The CDS without stop codon of PpGLK1 was cloned to the 35S-pSPYNE-YFP vector and the CDS without stop codon of PpARF5 was cloned to the 35S-pSPYCE-YFP vector. These two recombinant plasmids were co-transformed into A. tumefaciens LBA4404. The mixture (35S-PpGLK1-pSPYNE:35S-PpARF5-pSPYCE = 1:1, v/v) and the control (35S-pSPYNE:35S-pSPYCE = 1:1, v/v) were used to infect onion epidermal cells for 25–30 min.
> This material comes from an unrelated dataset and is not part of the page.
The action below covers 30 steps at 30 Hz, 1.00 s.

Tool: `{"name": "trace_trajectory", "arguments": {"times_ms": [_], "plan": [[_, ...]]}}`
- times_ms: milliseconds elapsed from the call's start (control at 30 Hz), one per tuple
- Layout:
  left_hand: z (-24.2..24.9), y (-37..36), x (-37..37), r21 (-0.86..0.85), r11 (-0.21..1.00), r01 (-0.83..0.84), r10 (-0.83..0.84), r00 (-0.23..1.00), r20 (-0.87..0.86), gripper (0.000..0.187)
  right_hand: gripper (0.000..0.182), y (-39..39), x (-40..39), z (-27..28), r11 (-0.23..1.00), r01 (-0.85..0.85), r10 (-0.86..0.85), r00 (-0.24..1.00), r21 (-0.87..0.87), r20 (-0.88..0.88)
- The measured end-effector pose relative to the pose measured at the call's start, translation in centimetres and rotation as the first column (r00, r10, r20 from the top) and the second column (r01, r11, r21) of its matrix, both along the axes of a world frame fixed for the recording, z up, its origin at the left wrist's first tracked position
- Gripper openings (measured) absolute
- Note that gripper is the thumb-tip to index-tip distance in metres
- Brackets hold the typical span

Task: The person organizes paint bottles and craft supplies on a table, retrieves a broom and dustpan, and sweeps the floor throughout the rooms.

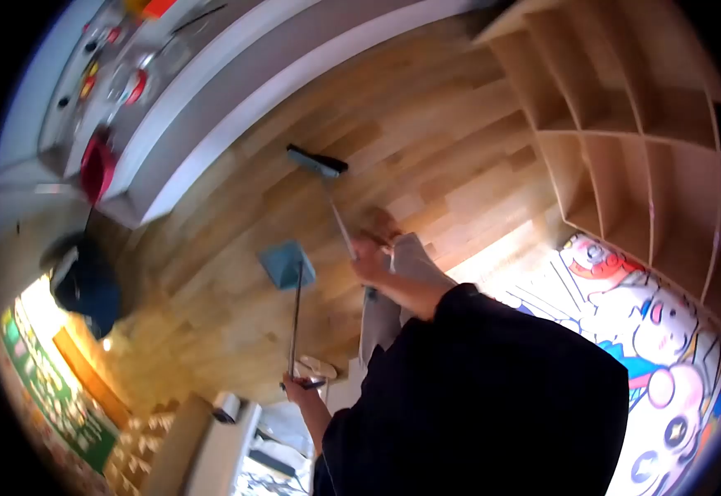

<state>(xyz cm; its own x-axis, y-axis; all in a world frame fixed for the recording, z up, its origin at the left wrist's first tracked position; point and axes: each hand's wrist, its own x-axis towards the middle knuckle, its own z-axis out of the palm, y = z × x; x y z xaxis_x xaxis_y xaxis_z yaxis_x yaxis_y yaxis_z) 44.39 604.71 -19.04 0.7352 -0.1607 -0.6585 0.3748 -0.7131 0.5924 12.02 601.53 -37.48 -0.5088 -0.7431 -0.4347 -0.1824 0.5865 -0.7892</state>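
Note:
My right hand (368, 258) is closed around the thin handle of a broom (317, 161). The broom's dark head with grey bristles rests on the wooden floor, beyond my feet. Lower in the view, my left hand (298, 388) grips the top of the long handle of a dustpan (286, 264). The light blue pan sits on the floor, apart from the broom head and to its lower left. My bare foot (383, 223) shows just past my right hand, partly hidden by it.
Wooden shelving (616, 132) stands at the right, beside a cartoon-printed mat (649, 347). A white counter (170, 99) with clutter runs along the upper left. A dark bin (88, 285) is at the left, and a slipper (319, 366) lies near my left hand.

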Motion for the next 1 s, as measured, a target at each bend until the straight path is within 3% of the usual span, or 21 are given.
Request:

Then, the onion epidermal cells were cultured on MS solid medium for 24–48 h at 28°C. Finally, YFP fluorescence was detected at an excitation wavelength of 488 nm under a confocal laser scanning microscope (Carl Zeiss, Oberkochen, Germany).
The pull-down assay was conducted as described by Wang et al. (2017). The PpGLK1 coding sequence was combined into the pET-32a (+) vector (Novagen, Madison, WI, USA) for His-tag fusion, and PpARF5 was cloned into the pGEX-4T-1 vector containing a GST-tag sequence. Then, both recombinant plasmids were individually transformed into Escherichia coli BL21 (DE3) to induce tag proteins. Subsequently, His-PpGLK1 was incubated with GST-PpARF5 or GST. After immunoprecipitation with an anti-His column, the pellet fraction was detected via immunoblotting using an anti-GST antibody.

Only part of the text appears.